Weniger Terminglück hatte das Museum Schnütgen mit seiner großen Meister-Arnt-Ausstellung. Zwar werden die 13000 Besucher vom Museum angesichts der Corona-Pandemie als Erfolg verbucht, doch dürfte das Haus mit deutlich größerem Zuspruch kalkuliert haben. Zum Vergleich: Bei der Heilige-Drei-Könige-Schau im Jahr 2014 kam etwa vier Mal so viel Publikum.
Mit sechsstelligen Besucherzahlen dürfte das Museum Ludwig bei der auf Mitte Dezember verschobenen Andy-Warhol-Ausstellung gerechnet haben; inwiefern dieses Ziel unter Corona-Bedingungen erreicht werden kann, ist ungewiss. „Wenn die Infektionszahlen steigen, sinken die Besucherzahlen“, lautet die Erfahrung des Ludwig aus den letzten Monaten. Seit der Wiedereröffnung nach dem Lockdown Anfang Mai hat man 46655 Besucher gezählt.
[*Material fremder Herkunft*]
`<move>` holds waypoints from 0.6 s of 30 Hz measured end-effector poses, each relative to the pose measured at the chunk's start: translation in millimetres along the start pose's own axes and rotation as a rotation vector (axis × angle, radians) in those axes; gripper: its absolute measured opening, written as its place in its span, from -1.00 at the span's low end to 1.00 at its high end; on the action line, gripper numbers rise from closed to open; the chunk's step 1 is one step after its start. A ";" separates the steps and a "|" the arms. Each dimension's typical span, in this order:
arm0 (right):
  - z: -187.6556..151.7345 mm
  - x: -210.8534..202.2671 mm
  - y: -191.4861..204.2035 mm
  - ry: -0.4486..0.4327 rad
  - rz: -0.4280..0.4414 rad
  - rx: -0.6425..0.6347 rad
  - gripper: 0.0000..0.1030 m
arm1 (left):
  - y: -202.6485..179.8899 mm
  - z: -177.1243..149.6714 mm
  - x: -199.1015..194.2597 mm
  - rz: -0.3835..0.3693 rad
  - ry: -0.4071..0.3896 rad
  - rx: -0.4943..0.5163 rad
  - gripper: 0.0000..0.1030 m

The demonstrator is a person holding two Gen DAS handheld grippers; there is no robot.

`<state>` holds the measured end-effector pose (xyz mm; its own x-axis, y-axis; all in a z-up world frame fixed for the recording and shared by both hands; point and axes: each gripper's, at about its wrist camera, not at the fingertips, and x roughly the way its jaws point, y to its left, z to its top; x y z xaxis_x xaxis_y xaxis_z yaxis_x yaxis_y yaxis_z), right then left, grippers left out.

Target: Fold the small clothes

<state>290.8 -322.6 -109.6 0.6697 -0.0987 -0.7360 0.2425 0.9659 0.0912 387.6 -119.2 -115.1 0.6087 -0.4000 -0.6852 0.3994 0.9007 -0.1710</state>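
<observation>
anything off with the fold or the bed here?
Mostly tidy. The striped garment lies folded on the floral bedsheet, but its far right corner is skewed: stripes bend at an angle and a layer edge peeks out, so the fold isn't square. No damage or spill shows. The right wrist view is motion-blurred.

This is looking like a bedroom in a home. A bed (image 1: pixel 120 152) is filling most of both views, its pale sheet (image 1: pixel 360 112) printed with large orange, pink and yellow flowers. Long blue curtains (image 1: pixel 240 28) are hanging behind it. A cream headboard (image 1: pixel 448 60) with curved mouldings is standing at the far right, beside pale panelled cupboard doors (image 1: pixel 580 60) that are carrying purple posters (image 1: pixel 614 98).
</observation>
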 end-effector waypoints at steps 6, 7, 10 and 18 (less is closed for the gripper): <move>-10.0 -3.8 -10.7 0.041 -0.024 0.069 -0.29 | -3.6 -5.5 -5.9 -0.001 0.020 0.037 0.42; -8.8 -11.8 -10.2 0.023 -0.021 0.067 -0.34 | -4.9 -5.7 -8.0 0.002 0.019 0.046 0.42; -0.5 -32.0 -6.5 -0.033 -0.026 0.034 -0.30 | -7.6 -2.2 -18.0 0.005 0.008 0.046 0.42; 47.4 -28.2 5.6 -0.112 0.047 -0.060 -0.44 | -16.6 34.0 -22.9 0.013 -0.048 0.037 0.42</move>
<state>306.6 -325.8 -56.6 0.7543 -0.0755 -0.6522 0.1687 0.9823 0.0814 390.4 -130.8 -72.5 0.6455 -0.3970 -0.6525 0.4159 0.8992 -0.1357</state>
Im selben Zeitraum des vergangenen Jahres waren es 109572.
Oper
Die 20 Vorstellungen der aktuellen „Zauberflöte“ im Staatenhaus sind, wie die Marketing-Abteilung des Hauses wissen lässt, bei einer Gesamtkapazität von 5250 Plätzen zu knapp 96 Prozent ausgelastet. Für den Vergleich mit der corona-freien Normalsituation Situation biete sich die „Carmen“-Produktion aus der Spielzeit 2019/20 an: Damals liefen 19 Veranstaltungen mit einer Gesamtkapazität von 16 135 Plätzen und einer Auslastung von gut 97 Prozent. Für die Spielzeit 2019/20 vom September bis zum Lockdown im März vermeldet die Oper eine Auslastung von 93 Prozent mit insgesamt 158 Veranstaltungen.
Schauspiel
Die Vorstellungen im Schauspiel Köln sind zurzeit zu einem großen Teil ausverkauft. Die Nachfrage, sagt Pressesprecherin Jana Lösch, sei insgesamt höher als das Angebot. Die bereits seit Beginn der Spielzeit deutlich eingeschränkten Platzkapazitäten mussten durch die aktuellen Regelungen für einige Veranstaltungen noch einmal verringert werden. „Konkret hat das zur Folge, dass wir bestehende Buchungen stornieren müssen.“
Philharmonie
Nach Auskunft von KölnMusik ist es weder möglich noch sinnvoll, genaue Angaben zur Publikumsentwicklung in Corona-Zeiten zu machen: „Da sind einfach zu viele Variablen drin, und die Vorgaben wie die erforderlichen Anpassungen ändern sich dauernd“, teilt Pressesprechering Silke Ufer auf Anfrage mit. Fakt ist, dass die Philharmonie derzeit von rund 2000 möglichen Sitzplätzen nur 250 pro Veranstaltung füllen darf. Bei einer immer mal wieder praktizierten Konzert-Doppelung verdoppelt sich tendenziell auch die Besucherzahl – tendenziell, weil selbst diese begrenzte Kapazität nicht durchweg ausgeschöpft wird. Erschwert wird eine bündige Aussage auch dadurch, dass aus- oder gar überbuchte Konzerte in beträchtlicher Zahl abgesagt werden.
Gürzenich-Orchester
Auch Stefan Englert, Geschäftsführender Direktor des Gürzenich-Orchesters, hält – wegen der problematischen Vergleichsmaßstäbe – valide Aussagen zur Publikumsentwicklung für „schwierig“. Immerhin macht er diese Rechnung auf: Ein Gürzenich-Abokonzert zu „normalen“ Zeiten (mit insgesamt drei Aufführungen) zieht maximal 6600 Zuhörer. Das aktuelle Gürzenich-Konzert fand sogar in sechsfacher Ausfertigung statt, wegen der Kapazitätsbeschränkung auf 250 Plätze kam man aber lediglich auf insgesamt 1500 Zuhörer.
Kinos
Die Zahlen für die Kölner Kinos entsprechen denen des Bundesdurchschnitts, und sie überraschen nicht. Verlässlich ist derzeit die Halbjahresbilanz der Filmförderungsanstalt (FFA), die zwar vom 18. September stammt, aber erschreckend genug ist, um zu prognostizieren, dass sie sich angesichts der derzeit steigenden Infektionszahlen noch einmal verschlechtert haben. Nach Angaben der FFA sind die Kinobesuche und damit der Umsatz der deutschen Kinos im ersten Halbjahr um über 50 Prozent eingebrochen.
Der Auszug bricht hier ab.